(Dataset extract Opens)

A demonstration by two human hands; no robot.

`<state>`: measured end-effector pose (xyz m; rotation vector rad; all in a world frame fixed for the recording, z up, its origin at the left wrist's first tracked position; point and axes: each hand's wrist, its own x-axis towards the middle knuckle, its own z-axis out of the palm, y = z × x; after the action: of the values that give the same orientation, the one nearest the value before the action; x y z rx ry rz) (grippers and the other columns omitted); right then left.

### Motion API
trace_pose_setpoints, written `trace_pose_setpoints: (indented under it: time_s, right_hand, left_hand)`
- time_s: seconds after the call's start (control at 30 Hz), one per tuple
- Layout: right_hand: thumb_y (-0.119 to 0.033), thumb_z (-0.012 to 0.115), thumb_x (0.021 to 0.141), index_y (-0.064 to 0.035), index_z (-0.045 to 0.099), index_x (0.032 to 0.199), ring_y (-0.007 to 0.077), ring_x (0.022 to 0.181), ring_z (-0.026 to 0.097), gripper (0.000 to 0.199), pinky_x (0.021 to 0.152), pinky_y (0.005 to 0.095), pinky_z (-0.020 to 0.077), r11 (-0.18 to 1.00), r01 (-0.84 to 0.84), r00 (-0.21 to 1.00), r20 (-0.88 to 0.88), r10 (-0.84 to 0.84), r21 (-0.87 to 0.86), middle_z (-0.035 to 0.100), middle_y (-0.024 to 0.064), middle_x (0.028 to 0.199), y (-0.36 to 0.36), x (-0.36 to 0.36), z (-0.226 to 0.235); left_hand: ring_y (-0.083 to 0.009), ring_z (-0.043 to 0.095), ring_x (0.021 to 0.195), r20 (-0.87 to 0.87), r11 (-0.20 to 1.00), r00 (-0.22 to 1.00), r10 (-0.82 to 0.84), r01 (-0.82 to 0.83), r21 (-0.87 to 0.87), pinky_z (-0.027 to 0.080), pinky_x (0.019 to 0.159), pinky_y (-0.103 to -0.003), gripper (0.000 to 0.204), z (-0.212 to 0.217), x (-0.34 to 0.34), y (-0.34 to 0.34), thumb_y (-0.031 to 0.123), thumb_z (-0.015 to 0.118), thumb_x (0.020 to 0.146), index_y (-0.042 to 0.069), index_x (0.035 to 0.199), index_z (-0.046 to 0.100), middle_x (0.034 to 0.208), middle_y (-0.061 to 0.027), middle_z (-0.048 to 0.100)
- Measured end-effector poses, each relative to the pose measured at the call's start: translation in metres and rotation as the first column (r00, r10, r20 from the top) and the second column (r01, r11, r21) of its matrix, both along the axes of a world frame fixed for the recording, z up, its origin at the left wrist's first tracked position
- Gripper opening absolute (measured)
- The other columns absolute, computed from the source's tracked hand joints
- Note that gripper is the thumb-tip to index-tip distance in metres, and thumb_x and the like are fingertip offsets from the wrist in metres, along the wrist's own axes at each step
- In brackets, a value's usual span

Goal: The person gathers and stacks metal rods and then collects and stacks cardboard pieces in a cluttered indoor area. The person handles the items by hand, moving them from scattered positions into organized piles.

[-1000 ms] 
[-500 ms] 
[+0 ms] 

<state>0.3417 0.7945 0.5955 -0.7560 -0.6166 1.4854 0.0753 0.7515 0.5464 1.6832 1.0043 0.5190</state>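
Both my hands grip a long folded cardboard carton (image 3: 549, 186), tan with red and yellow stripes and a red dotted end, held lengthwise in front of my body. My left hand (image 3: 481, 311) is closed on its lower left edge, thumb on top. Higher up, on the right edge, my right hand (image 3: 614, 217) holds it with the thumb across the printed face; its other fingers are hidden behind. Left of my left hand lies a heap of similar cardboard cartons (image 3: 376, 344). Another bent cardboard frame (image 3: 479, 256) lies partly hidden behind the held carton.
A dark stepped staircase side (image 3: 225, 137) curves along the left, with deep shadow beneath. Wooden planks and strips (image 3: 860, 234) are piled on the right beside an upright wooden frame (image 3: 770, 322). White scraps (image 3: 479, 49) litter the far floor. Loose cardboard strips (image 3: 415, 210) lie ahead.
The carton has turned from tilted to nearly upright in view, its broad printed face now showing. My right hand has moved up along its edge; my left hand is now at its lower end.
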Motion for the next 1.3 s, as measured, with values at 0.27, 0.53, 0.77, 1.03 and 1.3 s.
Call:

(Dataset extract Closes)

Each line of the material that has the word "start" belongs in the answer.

- time_s: seconds after the call's start (control at 30 Hz), one per tuple
- Measured end-effector poses, each relative to the pose measured at the call's start: translation in metres and rotation as the first column (r00, r10, r20 from the top) and the second column (r01, r11, r21) of its matrix, both along the axes of a world frame fixed for the recording, z up, its origin at the left wrist's first tracked position

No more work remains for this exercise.